While I’ve been writing the essays that have appeared here, I’ve also been doing other, less categorizable, writing, that has been carrying me into new territory. After this past week of silent retreat, I feel ready to start a new book in earnest. Terror and wonder.
Everything I’ve learned in the past year will bring changes to this weekly letter. I expect to be freer in what I offer; parts of the new book are likely to appear; the subject matter will expand beyond art and attention into new spaces of inquiry.
I’m excited for what is emerging, and I hope you will be too.
Coming in 2024
Workshops! I’m planning some online workshops on deep attention and new ways of seeing.
In-person classes for those in New York. To begin with, I’ll be teaching a class on Dogen and Zen at the Strother School for Radical Attention in March (enrollment is already open!).
Chat! I’d love to talk more with any and all of you. Let’s try out together. I’ll be opening some collective questions in the coming weeks.
A Note on Substack Itself
As some of you know, there has been distress in the Substack community at the realization that extremists, including self-declared Nazis, are using the platform. A significant number of writers called for Substack’s leaders to respond, and the initial response from those leaders was not promising: they said they didn’t like Nazis, but had no intention of de-platforming them.

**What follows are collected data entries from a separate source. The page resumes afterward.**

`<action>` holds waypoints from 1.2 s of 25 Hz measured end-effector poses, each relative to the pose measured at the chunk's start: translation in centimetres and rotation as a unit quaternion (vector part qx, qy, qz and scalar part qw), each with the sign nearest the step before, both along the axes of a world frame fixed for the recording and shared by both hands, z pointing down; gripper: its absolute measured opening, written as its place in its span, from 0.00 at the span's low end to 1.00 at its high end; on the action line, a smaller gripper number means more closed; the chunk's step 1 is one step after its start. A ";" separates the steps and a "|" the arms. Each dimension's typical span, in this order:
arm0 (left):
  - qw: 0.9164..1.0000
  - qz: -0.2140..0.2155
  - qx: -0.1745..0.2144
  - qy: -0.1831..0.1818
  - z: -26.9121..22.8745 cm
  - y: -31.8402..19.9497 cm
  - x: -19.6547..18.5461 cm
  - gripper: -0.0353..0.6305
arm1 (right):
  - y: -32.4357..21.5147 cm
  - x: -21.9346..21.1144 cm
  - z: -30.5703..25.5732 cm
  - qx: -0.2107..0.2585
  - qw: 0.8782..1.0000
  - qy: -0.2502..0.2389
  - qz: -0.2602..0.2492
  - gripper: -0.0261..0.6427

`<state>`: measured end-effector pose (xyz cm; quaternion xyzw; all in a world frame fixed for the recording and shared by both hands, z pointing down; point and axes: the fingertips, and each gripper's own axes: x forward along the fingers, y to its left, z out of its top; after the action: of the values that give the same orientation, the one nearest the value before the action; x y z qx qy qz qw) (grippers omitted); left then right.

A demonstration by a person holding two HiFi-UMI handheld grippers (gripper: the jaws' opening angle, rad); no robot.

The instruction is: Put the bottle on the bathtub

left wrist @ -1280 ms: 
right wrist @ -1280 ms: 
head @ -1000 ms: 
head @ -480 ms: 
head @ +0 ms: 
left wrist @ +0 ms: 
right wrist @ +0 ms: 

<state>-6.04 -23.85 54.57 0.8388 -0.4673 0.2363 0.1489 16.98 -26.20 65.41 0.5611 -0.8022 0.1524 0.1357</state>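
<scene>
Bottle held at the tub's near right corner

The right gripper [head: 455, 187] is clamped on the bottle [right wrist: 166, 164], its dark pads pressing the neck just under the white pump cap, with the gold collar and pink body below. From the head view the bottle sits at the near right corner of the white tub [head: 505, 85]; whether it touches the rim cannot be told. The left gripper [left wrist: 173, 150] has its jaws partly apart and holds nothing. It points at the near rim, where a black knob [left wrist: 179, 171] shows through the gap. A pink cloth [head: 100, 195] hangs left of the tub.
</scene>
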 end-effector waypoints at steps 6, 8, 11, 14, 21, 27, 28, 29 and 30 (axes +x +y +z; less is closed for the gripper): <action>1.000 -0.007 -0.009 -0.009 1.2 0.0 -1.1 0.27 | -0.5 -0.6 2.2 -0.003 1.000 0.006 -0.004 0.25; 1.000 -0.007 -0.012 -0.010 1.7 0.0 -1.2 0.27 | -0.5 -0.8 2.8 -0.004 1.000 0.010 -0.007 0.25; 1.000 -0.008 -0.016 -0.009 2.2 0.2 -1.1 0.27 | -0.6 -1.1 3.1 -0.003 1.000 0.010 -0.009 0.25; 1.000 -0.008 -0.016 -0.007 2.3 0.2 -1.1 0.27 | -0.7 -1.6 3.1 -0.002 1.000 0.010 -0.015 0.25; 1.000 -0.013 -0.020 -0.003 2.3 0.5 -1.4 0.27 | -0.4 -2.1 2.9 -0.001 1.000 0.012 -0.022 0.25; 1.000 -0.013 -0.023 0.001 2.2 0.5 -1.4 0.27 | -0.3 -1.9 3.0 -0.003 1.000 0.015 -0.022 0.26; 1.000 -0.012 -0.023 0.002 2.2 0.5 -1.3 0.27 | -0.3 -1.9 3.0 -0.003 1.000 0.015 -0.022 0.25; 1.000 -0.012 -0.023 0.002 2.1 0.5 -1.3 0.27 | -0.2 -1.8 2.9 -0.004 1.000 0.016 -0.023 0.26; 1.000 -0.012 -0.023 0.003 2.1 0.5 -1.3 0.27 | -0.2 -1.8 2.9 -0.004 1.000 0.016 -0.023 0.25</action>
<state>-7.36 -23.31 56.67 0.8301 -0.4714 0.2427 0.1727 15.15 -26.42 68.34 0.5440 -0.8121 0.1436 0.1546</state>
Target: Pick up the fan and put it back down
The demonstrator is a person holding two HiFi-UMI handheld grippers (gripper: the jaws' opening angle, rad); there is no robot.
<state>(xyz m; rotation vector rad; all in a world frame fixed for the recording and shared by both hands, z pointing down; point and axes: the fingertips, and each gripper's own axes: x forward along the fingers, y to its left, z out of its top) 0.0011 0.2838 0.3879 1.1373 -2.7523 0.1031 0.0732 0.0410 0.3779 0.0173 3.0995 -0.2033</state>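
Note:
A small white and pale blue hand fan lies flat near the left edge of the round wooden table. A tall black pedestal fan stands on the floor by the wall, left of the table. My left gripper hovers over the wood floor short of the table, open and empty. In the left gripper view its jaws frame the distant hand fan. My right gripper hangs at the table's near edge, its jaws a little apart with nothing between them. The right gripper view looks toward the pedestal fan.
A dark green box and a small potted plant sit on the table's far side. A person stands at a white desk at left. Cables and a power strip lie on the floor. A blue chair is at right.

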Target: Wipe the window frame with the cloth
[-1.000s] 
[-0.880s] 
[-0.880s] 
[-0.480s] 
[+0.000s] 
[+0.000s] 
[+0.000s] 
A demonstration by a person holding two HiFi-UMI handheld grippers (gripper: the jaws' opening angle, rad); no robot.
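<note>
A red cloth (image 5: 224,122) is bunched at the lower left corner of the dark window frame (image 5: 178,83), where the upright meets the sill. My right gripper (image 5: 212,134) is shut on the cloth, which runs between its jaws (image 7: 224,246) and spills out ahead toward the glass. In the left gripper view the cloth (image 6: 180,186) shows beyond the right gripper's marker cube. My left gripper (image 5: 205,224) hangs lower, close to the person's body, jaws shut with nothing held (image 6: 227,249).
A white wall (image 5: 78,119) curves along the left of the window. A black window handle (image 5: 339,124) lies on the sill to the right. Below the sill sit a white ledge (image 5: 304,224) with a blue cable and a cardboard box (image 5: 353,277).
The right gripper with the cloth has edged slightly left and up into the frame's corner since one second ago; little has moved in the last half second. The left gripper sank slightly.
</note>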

In the past few weeks there has been a great deal of discussion within the community about different approaches to content moderation and how the terms of service (which prohibit hate and incitements of violence) should be interpreted and enforced. There has also been increasing pressure from some of the largest Substack publications, and preliminary signs that Nazi content is starting to be removed.

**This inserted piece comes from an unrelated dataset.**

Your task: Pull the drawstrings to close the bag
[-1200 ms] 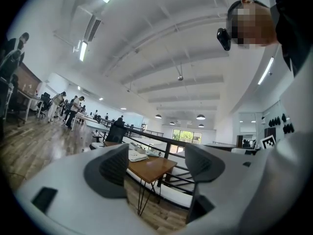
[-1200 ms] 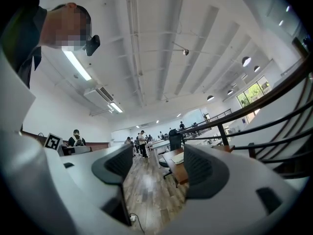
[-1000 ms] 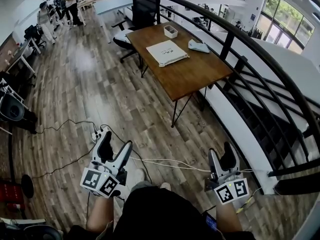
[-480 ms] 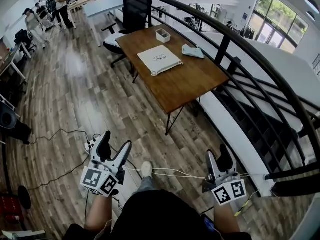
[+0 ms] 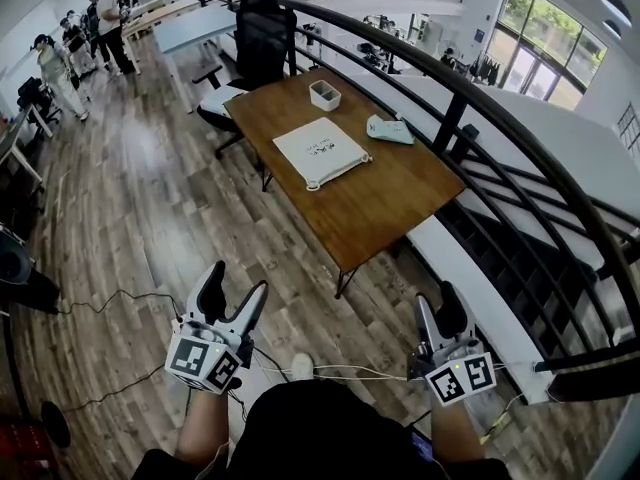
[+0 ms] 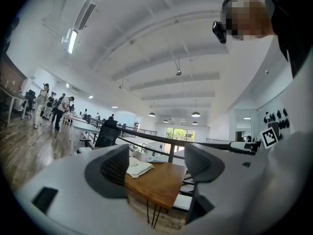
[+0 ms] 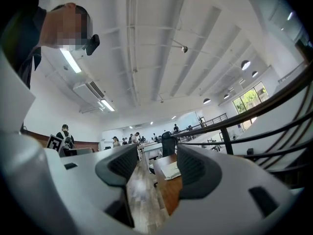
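Note:
The white drawstring bag [image 5: 320,151] lies flat on a brown wooden table [image 5: 380,198], well ahead of both grippers. It also shows small between the jaws in the left gripper view [image 6: 138,167] and the right gripper view [image 7: 172,170]. My left gripper [image 5: 236,283] [image 6: 156,163] is held level over the floor, open and empty. My right gripper [image 5: 440,303] [image 7: 157,163] is level too and open. Its jaws have just been closing a little, with nothing between them. Neither gripper touches the bag.
A small white box [image 5: 325,94] and a pale blue object [image 5: 389,129] share the table. A black office chair [image 5: 262,30] stands behind it. A dark railing [image 5: 480,98] runs along the right. Cables [image 5: 340,372] cross the wooden floor. People [image 5: 110,13] stand far left.
The person has walked forward: the table and bag sit lower and nearer in the head view. Both grippers were carried along, still level and empty.

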The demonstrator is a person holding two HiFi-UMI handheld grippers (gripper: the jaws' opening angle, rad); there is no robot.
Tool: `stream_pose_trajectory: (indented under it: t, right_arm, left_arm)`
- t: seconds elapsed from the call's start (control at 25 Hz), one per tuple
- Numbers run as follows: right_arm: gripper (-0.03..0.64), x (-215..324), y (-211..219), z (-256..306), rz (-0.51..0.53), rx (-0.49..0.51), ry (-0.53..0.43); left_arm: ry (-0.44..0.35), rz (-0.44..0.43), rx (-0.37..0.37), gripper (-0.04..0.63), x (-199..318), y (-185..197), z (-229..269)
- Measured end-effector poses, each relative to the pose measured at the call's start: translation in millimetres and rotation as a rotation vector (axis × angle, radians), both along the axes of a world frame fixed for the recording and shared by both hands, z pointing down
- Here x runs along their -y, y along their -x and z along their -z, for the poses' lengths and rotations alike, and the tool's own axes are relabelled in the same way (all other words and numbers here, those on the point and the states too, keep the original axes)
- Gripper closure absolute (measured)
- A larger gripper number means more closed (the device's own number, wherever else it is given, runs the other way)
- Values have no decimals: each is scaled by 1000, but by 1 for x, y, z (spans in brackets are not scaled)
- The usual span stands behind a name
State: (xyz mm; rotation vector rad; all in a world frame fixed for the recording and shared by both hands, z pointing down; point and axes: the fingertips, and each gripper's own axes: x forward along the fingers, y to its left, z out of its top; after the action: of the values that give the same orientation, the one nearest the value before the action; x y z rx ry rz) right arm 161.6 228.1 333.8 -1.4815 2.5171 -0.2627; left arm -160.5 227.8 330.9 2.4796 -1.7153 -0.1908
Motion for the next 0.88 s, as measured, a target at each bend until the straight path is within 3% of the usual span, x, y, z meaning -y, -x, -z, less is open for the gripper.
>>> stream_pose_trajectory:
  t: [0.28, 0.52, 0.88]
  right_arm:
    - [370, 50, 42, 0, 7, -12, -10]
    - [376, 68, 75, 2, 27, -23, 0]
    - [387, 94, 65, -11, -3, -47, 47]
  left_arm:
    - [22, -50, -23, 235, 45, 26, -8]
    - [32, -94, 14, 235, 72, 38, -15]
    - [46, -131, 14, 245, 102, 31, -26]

A number of people have chosen to leave Substack, which I certainly understand. I left Twitter some months ago over related concerns. However, I’m personally feeling that it is worth staying, and worth being part of the community that tries to resolve the situation and make Substack a better place. For now, I am staying. If I do move, I will bring you with me.
What I Want to See
In the new year I’ll be sharing more of what shows I’m planning to see. My good friend Marina Zurkow saw this exhibition recently, and urged me to go. I already love Ruth Asawa’s work, so of course I will.

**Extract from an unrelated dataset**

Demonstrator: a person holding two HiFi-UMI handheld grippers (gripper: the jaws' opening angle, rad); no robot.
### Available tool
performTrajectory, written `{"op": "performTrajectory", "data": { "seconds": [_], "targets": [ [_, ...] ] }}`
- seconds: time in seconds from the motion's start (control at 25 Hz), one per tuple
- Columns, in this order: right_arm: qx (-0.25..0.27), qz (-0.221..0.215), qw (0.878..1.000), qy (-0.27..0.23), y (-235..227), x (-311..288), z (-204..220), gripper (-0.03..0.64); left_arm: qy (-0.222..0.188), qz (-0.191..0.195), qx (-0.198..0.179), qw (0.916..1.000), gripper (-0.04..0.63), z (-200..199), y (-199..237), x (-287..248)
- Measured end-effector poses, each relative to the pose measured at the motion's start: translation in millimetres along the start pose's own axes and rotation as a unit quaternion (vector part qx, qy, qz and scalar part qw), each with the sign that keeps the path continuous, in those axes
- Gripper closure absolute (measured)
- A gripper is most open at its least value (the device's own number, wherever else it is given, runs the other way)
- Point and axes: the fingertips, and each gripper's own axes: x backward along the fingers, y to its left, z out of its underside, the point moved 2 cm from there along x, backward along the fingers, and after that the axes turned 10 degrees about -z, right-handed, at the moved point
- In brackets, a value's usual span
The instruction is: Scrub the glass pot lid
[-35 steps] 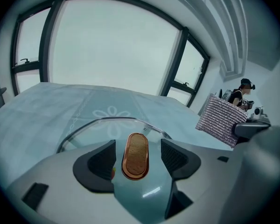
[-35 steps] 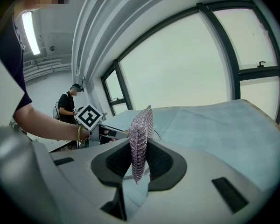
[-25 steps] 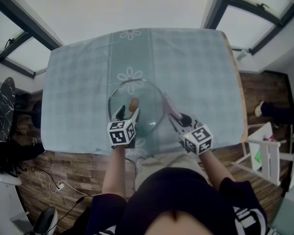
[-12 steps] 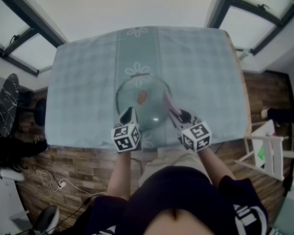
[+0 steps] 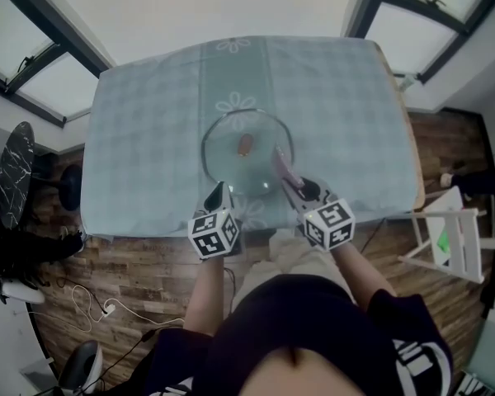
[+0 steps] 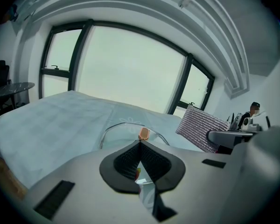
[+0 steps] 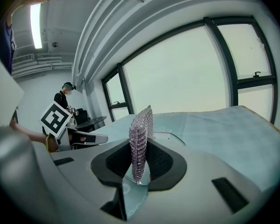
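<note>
Glass pot lid lies flat on checked tablecloth, mid-table, orange knob up

Left gripper at near table edge, just short of lid rim; jaws have just closed, pads meeting, nothing between them

Right gripper clamped on pink mesh scrubber, which stands up from the jaws; its tip overlaps lid's near right rim, contact unclear
</note>
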Motion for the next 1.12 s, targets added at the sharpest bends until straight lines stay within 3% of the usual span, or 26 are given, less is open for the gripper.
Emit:
{"op": "performTrajectory", "data": {
  "seconds": [1.12],
  "targets": [
    [0.012,0.028,1.000,-0.007,102.8,55.3,38.8,0.537,-0.004,0.056,0.007,0.9984,0.597,50.7,-2.9,102.2]
  ]
}}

Ruth Asawa, Through Line at the Whitney Museum - through January 15
If you can’t get to the Whitney, you might enjoy this essay on Ruth Asawa’s drawing practice by curator Kim Conaty.
It begins: “While the world around her slept, Asawa often stayed up, reveling in the open, uninterrupted stretches of time and resting her mind while drawing.”
What You Want to See
I’d love to know what you want to see more of (or less of) in this space. Please write any thoughts or requests in the comments, or you can email me at uses@substack.com.
I knew about her sculptures, did not know she drew - that watercolor is GORGEOUS!
Glad you're staying with Substack (for now) Sal, I feel the same way - very concerning, but I couldn't leave this community now that I've found it, the first real refuge on the internet in perhaps ever... I'd be interested in your workshops... ::))
So glad to be connected here, Sal! Thank you for the lovely drawing and photo of Ruth Asawa at work. So peaceful. Lookin forward to your workshops and maybe further collaboration.